### Problem statement
Restate word for word all of the lines below, with each image left out.

### Supplied material
----

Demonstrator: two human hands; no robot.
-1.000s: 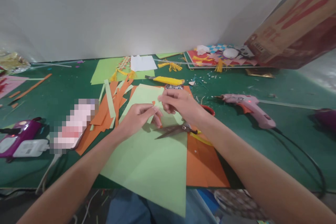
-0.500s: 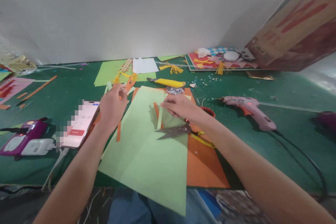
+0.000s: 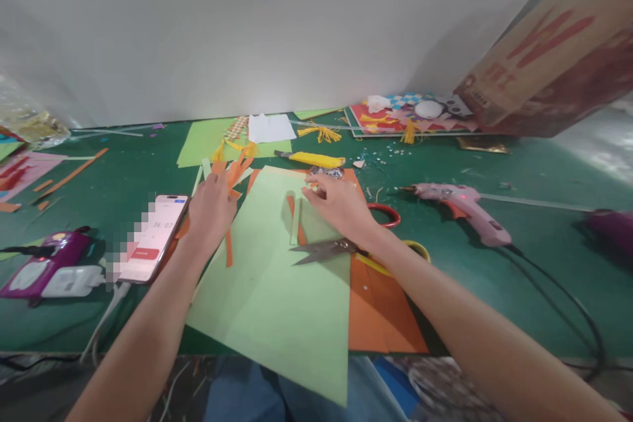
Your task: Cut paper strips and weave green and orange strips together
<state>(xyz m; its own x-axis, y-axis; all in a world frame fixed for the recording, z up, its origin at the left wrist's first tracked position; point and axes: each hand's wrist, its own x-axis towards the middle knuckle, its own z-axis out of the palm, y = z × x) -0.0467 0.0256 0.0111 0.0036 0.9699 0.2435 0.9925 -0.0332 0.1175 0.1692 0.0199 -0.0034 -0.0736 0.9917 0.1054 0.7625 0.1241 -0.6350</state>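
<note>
Plain white wall runs right along the far edge of the green worktop, soft light glowing brightest at the wall's middle.

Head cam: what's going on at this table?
A person is doing paper craft at a green table. The left hand holds an orange strip at the left edge of a big light-green sheet. The right hand rests on that sheet, fingers at the top of a short green strip; whether they pinch it is unclear. Scissors lie by the right wrist, with a pink glue gun further right and a phone to the left.
</note>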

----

### Solution to the exercise
Demonstrator: two human hands; no robot.
-1.000s: 
-0.500s: 
+0.000s: 
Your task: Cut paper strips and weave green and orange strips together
<state>(xyz m; its own x-axis, y-axis; all in a world frame fixed for the recording, z up, its origin at the left wrist's first tracked position; point and axes: each hand's wrist, its own x-axis towards the middle knuckle, its own z-axis out of the palm, y = z × x) -0.0467 0.0256 0.0111 0.0036 0.9699 0.2435 0.9925 -0.0332 0.1175 0.1692 0.0199 -0.0034 -0.0736 0.9917 0.1054 0.7625 0.1241 -0.6350</state>
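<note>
Plain white wall runs right along the far edge of the green worktop, soft light glowing brightest at the wall's middle.

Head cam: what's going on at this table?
A person is doing paper craft at a green table. The left hand holds an orange strip at the left edge of a big light-green sheet. The right hand rests on that sheet, fingers at the top of a short green strip; whether they pinch it is unclear. Scissors lie by the right wrist, with a pink glue gun further right and a phone to the left.
</note>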

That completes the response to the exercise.